Thursday 17 March 2005
My new pet hate about PHP5 is currently the rather stupid warning: "Strict Standards: is_a(): Deprecated. Please use the instanceof operator in" Why on earth is that in there? instance of requires that the class or interface you are testing against exists. That means loading code that may not actually be used if you are using negative testing. That shouts out ineffeciency, and doesnt really give you and readibility or particularly major gains in terms of code doing the testing for you.

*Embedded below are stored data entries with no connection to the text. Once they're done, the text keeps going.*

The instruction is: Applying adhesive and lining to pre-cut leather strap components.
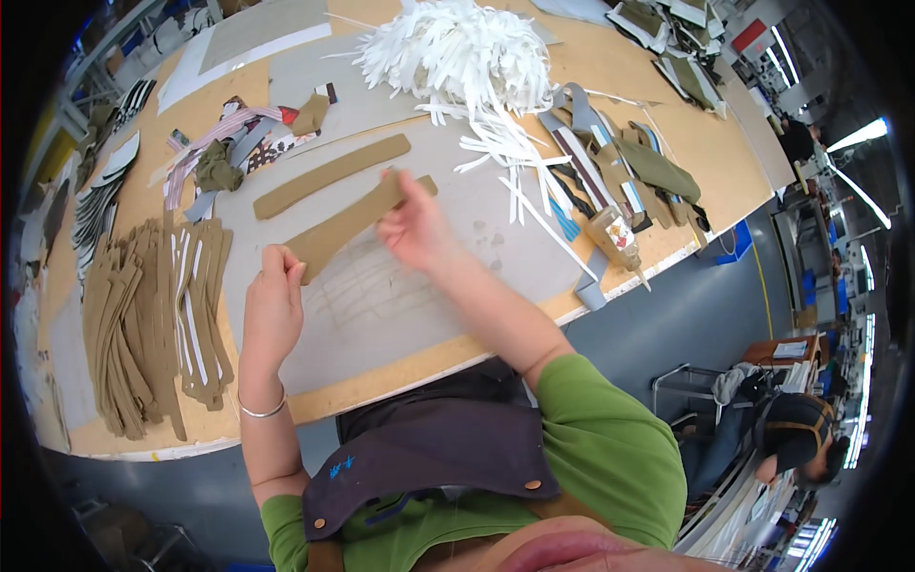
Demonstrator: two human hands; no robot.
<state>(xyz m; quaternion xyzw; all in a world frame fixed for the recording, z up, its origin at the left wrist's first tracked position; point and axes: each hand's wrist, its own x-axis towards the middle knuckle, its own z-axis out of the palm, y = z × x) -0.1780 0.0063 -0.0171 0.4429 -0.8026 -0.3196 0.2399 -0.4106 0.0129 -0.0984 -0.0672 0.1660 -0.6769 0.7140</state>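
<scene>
A long olive-brown fabric strip is stretched at a slant above the grey work board, held at both ends. My left hand pinches its lower left end between thumb and fingers. Near the upper right end, my right hand grips the strip, and a short tip sticks out past the fingers. Just beyond lies a second brown fabric strip with rounded ends, flat on the board and touched by neither hand.
Stacked brown strips lie at the left, beside more strips with white bands. A heap of white strips sits at the back. A glue bottle lies near the right edge, by mixed fabric pieces. Scraps lie back left.
</scene>
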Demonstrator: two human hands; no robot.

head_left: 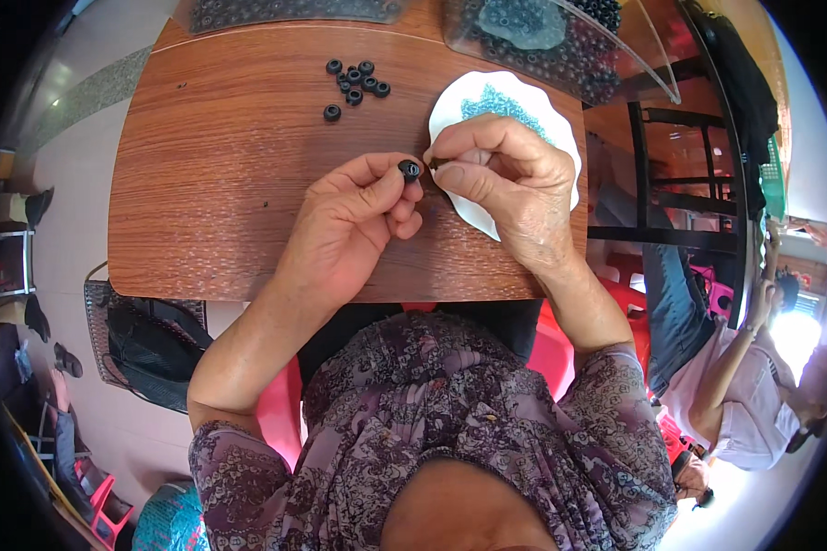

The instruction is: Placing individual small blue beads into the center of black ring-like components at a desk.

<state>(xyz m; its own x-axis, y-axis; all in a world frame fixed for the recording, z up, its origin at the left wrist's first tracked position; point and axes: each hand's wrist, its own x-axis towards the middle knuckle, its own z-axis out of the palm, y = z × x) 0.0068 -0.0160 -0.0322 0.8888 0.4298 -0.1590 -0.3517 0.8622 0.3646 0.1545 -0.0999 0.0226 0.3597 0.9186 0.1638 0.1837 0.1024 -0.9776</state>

It's about the only warning that PHP4 code emits when running under E_STRICT if you disable it when loading the code. here is the simple patch to get rid of this crazyness.. --- zend_builtin_functions.c 1 Feb 2005 19:05:56 -0000 1.256 +++ zend_builtin_functions.c 17 Mar 2005 08:20:42 -0000 @@ -672,7 +672,6 @@ Returns true if the object is of this class or has this class as one of its parents */ ZEND_FUNCTION(is_a) { - zend_error(E_STRICT, "is_a(): Deprecated. Please use the instanceof operator"); is_a_impl(INTERNAL_FUNCTION_PARAM_PASSTHRU, 0); } /* }}} */
Saturday 5 March 2005
As part of the QA for the first release of DBDO, I'm migrating my current website from PHP4 to PHP5, while the original code ran on PHP5 with only a few minor changes (adding clone() to a few locations), Obviously there was more that could/should be done to it. - migrate DB_DataObject code to DBDO - which consists of.

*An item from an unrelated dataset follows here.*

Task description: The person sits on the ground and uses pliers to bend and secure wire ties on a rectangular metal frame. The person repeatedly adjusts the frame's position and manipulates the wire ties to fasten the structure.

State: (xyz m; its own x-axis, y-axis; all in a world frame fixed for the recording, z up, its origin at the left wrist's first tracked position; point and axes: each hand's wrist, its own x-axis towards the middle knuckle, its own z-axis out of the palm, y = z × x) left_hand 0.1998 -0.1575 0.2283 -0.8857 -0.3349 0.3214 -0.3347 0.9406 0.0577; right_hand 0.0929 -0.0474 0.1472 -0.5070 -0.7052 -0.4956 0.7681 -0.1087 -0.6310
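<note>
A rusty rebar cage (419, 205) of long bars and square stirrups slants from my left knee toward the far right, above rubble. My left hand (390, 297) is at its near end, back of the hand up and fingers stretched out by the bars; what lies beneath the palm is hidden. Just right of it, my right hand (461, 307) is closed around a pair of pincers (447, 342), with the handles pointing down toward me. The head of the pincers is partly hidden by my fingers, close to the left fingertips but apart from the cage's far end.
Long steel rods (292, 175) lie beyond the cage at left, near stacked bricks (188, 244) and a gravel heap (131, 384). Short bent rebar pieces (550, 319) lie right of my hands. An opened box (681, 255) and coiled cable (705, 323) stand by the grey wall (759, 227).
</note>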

- add the DBDO::config() lines
- change DB_DataObject::factory calls to DBDO::factory, and add the database alias as the first arg.

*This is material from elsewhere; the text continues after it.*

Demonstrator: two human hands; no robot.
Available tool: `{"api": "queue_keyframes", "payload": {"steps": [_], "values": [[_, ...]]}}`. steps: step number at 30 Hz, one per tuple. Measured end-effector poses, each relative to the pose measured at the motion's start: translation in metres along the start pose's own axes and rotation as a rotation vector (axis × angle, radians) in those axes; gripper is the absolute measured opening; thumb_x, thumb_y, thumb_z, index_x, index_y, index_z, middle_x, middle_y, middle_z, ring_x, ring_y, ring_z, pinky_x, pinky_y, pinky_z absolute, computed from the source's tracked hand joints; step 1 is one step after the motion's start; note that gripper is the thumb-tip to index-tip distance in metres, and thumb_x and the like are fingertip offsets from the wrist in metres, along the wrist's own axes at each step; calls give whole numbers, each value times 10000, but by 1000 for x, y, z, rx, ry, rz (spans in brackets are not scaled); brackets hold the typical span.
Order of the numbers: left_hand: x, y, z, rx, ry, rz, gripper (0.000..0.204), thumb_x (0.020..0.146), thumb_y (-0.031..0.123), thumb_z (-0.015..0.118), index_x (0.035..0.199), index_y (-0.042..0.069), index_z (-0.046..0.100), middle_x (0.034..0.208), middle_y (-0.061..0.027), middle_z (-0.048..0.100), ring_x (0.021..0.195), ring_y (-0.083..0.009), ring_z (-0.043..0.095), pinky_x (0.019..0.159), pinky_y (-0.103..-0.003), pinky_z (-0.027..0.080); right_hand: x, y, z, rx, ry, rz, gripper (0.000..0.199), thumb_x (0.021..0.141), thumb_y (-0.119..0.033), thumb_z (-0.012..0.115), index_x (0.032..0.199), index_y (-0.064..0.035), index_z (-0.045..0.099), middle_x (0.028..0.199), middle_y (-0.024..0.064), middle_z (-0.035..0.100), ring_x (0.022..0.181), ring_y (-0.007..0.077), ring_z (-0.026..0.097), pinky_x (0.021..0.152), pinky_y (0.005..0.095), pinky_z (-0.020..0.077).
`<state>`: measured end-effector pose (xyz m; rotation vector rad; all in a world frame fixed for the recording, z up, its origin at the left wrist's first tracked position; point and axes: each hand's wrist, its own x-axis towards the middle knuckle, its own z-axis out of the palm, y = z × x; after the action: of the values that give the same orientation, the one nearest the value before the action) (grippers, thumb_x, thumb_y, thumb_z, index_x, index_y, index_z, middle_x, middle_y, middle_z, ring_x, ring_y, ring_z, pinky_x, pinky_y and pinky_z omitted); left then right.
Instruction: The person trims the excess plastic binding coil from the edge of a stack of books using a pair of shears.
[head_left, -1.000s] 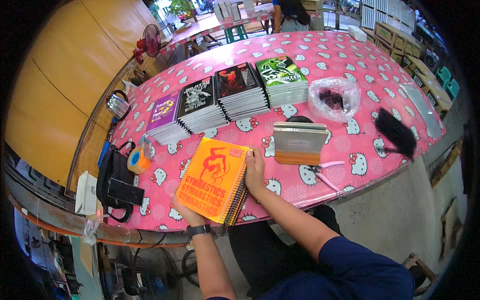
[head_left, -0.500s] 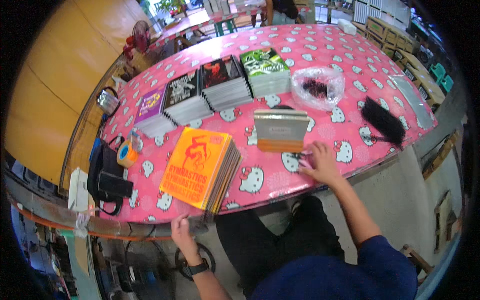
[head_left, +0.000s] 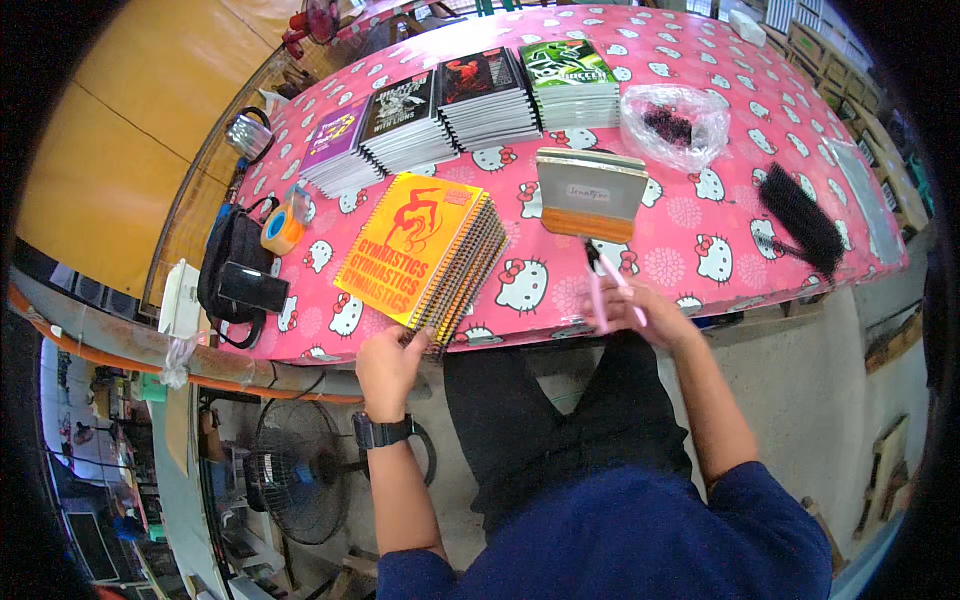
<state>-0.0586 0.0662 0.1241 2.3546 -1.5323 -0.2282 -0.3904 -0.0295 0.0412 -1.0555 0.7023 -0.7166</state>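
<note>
My left hand point(head_left: 388, 368) is closed at the near corner of a stack of spiral notebooks point(head_left: 410, 245) with yellow-orange covers, thumb on the bound edge. The stack lies at a slant near the table's front edge, its dark wire coils facing right. In my right hand point(head_left: 645, 312) is a pair of pliers point(head_left: 597, 290) with pink handles and black jaws. The jaws point away from me, toward a grey upright panel point(head_left: 587, 192) on a wooden base. My right fingers curl around the handles, which stand somewhat apart.
Behind stand stacks of books with purple point(head_left: 333, 140), black point(head_left: 402, 108) and green point(head_left: 567, 65) covers. Right of them sit a clear plastic bag point(head_left: 676, 128) with dark pieces and a bundle of black coils point(head_left: 800, 220). On the left are orange tape point(head_left: 284, 232), a phone point(head_left: 253, 288) and a black bag point(head_left: 222, 260).
My left hand has risen from below the table edge to the notebook stack's corner. My right hand has lifted the pliers, jaws now pointing away from me. The view has tilted downward.
</note>
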Motion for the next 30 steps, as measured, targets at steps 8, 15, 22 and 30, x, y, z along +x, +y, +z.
{"api": "queue_keyframes", "payload": {"steps": [8,15,22,30], "values": [[-23,-23,55,-408,294,15,427,646,246,776,950,-9,620,801,-133,668,725,-233,643,686,-337,489,17,33,72,442,-207,111,535,745,-144,480,1253,-7,385,995,111,536,915,211,539,823,408,483],[-18,4,66,-515,294,-136,301,689,148,758,886,-47,642,813,-114,682,725,-146,647,664,-288,487,18,47,79,262,-143,219,450,731,-101,482,1172,-22,438,971,92,539,889,187,541,757,332,486],[-4,-21,62,-527,158,-26,285,700,140,735,884,-57,645,790,-95,687,692,-127,644,623,-279,484,22,45,83,153,-147,179,401,747,-112,516,1132,-8,470,921,62,562,832,159,551,714,278,456],[0,-45,72,-489,176,193,315,698,193,733,909,-24,647,811,-131,677,693,-205,660,634,-314,486,25,47,101,-246,-185,31,388,747,-146,623,1090,-31,482,891,69,549,827,163,537,731,292,439]]}}
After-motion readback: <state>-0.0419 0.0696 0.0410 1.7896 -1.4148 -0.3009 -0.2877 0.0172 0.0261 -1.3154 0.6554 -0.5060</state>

- change find() and find(true) to query() and query();+fetch()
- comment out the bits I havent finished yet (like escape().. - which is pretty critical)
- replace XML_Tree with php's DOM...
The navigation code on my site uses a HTML file which is just a simple <UL> etc. and is just chopped up, a few extra tags added, then rendered with CSS when you view a page.. It was done as a proof of concept, as I really liked the single file nav concept (based off of Paul Wiki thing), but using wiki/just text and those dumb wiki DancingCaps names everywhere just sucked bigtime. I also rather liked the idea of modifying the thing in a HTML Editor (until I could be bothered creating a real editor), so that's how the current idea came about. To do the rendering / url rewriting, the file is passed and modified by XML_Tree and a few node iterators (good ole function calls and foreach(array_keys($node->children) as $i) ...... I've still not been convinced that PHP5 Iterators had anything other than being 'cool', I suspect they will make code less readable, and more magic. After having done quite a bit DOM with Javascript, I made the decision to replace the XML_Tree code, with DOM, It turned out however that Javascript Implements DOM++, and PHP only impliments DOM... The biggest difference between PHP and Javascript's DOM is that Javascript has effectivly decided to implement alot of SimpleXML's features within the DOM model. These are the differences, which I find more than a little annoying in PHP. Fetching Children: Javascript: child = node.childNodes[12]; PHP: $child = $node->childNodes->item(12);
Fetching Attribute value Javascript: href = node.attributes['href'] PHP: $href = $node->getAttribute('href');
Setting Attribute value
Javascript: node.attributes['href'] = 'somevalue'; PHP: $node->getAttribute('href','somevalue');
There are a few other things that would be nice, that both miss out on. Appending Elements
Javascript: node = doc.createElement("span"); parent_node.appendNode(node); PHP: $node = $document->createElement("span"); $parent_node->appendNode($node);
PHP 'Natrual Way': $node = new DOMElement("span"); // AFAIK this may work. $node->childNodes[] = $node; //
From what I remember you can convert a simpleXML document to a DOM document, but It would be far better if DOM just implemented a few of SimpleXML Features.. PHP should really be about clarity, simplicity, and getting things done.. DOM is pretty close, but could really do with pushing it the last mile..
|